*EXERCISE DETAILS*
From the line that contains "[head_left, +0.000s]" through the line that contains "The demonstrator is", output every line of the listing below exactly and leave out all the rest.

*EXTRACTED ENTRIES*
★ ★ ★ ★ ★

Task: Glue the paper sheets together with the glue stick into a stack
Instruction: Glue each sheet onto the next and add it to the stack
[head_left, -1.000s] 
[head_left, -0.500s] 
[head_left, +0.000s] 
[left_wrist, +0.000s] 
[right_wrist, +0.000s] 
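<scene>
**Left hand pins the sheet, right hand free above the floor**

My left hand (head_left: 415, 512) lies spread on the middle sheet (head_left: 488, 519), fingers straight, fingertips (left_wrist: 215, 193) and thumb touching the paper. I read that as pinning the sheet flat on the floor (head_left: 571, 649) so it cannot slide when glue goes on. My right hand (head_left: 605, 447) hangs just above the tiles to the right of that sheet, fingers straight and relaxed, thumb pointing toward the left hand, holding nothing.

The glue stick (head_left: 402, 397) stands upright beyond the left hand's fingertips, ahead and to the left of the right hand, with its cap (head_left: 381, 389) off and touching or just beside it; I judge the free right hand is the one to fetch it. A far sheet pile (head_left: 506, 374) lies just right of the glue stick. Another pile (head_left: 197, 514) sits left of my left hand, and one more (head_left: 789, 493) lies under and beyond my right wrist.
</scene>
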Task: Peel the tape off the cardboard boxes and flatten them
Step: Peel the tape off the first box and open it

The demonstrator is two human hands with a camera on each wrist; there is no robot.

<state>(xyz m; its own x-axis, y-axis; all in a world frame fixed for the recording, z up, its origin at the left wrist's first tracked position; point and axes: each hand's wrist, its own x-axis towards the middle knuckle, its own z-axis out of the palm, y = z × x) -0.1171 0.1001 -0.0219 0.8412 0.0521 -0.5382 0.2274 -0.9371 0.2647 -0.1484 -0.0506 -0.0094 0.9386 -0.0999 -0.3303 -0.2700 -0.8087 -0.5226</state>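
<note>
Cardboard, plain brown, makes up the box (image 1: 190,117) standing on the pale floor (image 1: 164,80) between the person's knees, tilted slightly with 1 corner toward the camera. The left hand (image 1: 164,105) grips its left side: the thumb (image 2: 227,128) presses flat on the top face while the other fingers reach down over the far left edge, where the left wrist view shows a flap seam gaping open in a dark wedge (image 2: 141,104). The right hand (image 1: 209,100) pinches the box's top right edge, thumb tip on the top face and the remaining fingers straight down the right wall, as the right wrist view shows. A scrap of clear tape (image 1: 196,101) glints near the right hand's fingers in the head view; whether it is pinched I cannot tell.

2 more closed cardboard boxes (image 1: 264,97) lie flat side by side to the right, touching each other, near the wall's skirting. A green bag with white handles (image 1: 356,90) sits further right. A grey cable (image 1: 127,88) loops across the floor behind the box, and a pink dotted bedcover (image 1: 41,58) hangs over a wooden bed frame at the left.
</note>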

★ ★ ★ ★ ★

*WRITTEN RESPONSE*
[head_left, +0.000s] 
[left_wrist, +0.000s] 
[right_wrist, +0.000s] 
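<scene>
**Left hand pins the sheet, right hand free above the floor**

My left hand (head_left: 415, 512) lies spread on the middle sheet (head_left: 488, 519), fingers straight, fingertips (left_wrist: 215, 193) and thumb touching the paper. I read that as pinning the sheet flat on the floor (head_left: 571, 649) so it cannot slide when glue goes on. My right hand (head_left: 605, 447) hangs just above the tiles to the right of that sheet, fingers straight and relaxed, thumb pointing toward the left hand, holding nothing.

The glue stick (head_left: 402, 397) stands upright beyond the left hand's fingertips, ahead and to the left of the right hand, with its cap (head_left: 381, 389) off and touching or just beside it; I judge the free right hand is the one to fetch it. A far sheet pile (head_left: 506, 374) lies just right of the glue stick. Another pile (head_left: 197, 514) sits left of my left hand, and one more (head_left: 789, 493) lies under and beyond my right wrist.
</scene>
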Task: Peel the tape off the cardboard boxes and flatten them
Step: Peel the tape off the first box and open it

The demonstrator is two human hands with a camera on each wrist; there is no robot.

The exercise has been fully completed.